# [YOUR TASK]
Go over the lines below, and when one contains the word "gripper", copy it.

# [RAW DATA]
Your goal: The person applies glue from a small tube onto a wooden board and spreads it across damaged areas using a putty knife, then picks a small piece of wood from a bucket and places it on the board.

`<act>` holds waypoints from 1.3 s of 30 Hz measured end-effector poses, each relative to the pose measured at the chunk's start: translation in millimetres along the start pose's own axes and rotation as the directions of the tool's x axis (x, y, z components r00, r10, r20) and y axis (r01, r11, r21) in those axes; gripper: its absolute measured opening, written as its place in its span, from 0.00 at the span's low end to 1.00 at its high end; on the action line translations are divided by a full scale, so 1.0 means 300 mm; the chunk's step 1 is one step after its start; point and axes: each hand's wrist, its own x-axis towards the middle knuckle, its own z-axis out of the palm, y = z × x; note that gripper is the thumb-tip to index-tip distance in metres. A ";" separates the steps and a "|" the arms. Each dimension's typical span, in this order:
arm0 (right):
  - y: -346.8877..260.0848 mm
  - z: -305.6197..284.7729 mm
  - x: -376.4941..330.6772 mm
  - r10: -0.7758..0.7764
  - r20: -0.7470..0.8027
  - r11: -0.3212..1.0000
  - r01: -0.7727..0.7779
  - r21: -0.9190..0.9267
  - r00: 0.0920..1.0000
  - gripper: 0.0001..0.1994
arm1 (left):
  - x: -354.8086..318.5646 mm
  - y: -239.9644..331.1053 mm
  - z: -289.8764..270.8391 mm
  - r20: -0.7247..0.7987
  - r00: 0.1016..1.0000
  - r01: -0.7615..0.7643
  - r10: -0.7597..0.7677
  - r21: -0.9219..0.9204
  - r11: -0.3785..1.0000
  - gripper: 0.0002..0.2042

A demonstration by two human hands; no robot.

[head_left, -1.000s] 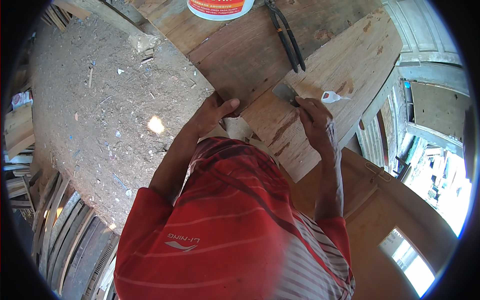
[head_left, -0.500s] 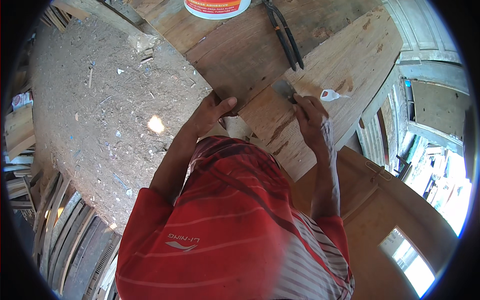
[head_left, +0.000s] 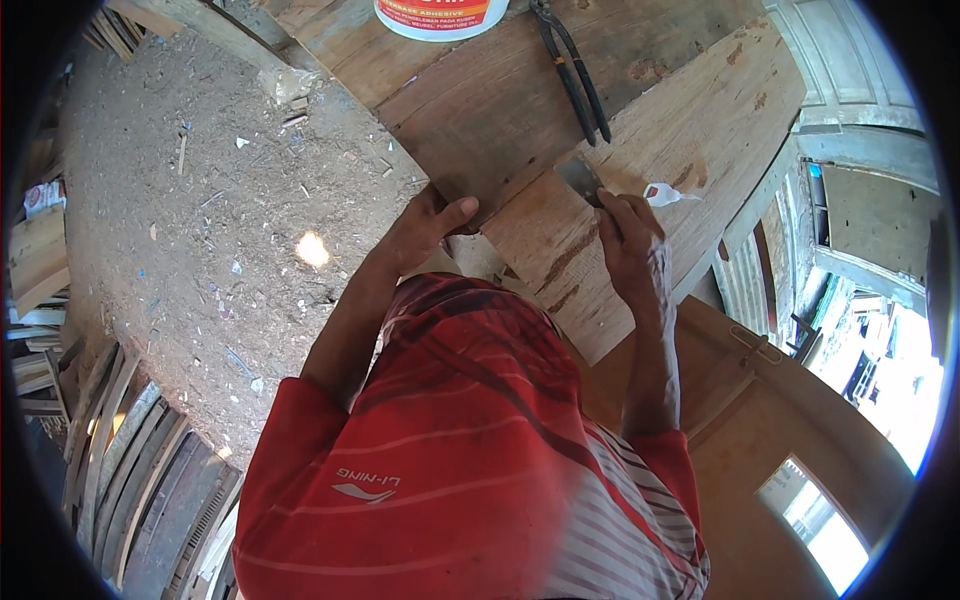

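Observation:
My right hand (head_left: 632, 238) is closed round a putty knife (head_left: 577, 180), its flat metal blade over the pale wooden board (head_left: 690, 130). Dark brown smears mark that board below the blade. At the near corner of a darker wooden board (head_left: 470, 130), my left hand (head_left: 425, 232) grips the edge, thumb on top and fingers hidden beneath. Just right of the putty knife lies a small white glue bottle (head_left: 661, 195) with a red label and a thin nozzle. Farther off, a pair of pincers (head_left: 570, 75) with dark handles rests across the boards.
A white tub (head_left: 440, 22) with a red and orange label stands at the far edge. Left of the boards, the floor (head_left: 240, 200) is strewn with shavings and scraps. Stacked timber (head_left: 130, 490) fills the lower left; a brown door panel (head_left: 740, 420) is at my right.
My right hand and the putty knife have shifted slightly to the right, toward the glue bottle. My left hand keeps its grip on the board's corner.

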 end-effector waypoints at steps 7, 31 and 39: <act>-0.038 0.024 -0.017 -0.025 -0.002 1.000 0.026 0.017 1.000 0.13 | -0.009 -0.002 0.019 -0.014 0.999 0.050 -0.052 -0.152 0.987 0.43; 0.039 0.001 0.016 -0.006 0.031 1.000 0.006 -0.009 1.000 0.15 | -0.001 -0.008 -0.005 0.045 0.998 0.037 -0.031 -0.133 0.990 0.45; 0.020 0.004 0.020 0.025 0.032 0.999 -0.023 -0.041 0.999 0.14 | 0.009 -0.025 -0.007 0.055 0.997 0.071 -0.062 -0.183 0.981 0.45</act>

# [OUTPUT OF THE TASK]
`<act>` holds waypoints from 1.3 s of 30 Hz measured end-effector poses, each relative to the pose measured at the chunk's start: translation in millimetres along the start pose's own axes and rotation as the directions of the tool's x axis (x, y, z components r00, r10, r20) and y axis (r01, r11, r21) in those axes; gripper: its absolute measured opening, written as its place in its span, from 0.00 at the span's low end to 1.00 at its high end; on the action line translations are divided by a full scale, so 1.0 means 300 mm; the chunk's step 1 is one step after its start; point and axes: each hand's wrist, its own x-axis towards the middle knuckle, its own z-axis out of the palm, y = z × x; note that gripper is the thumb-tip to index-tip distance in metres. A ";" separates the steps and a "|" the arms. Each dimension's typical span, in this order:
  - gripper: 0.0001..0.1994
  - gripper: 0.0002..0.2042

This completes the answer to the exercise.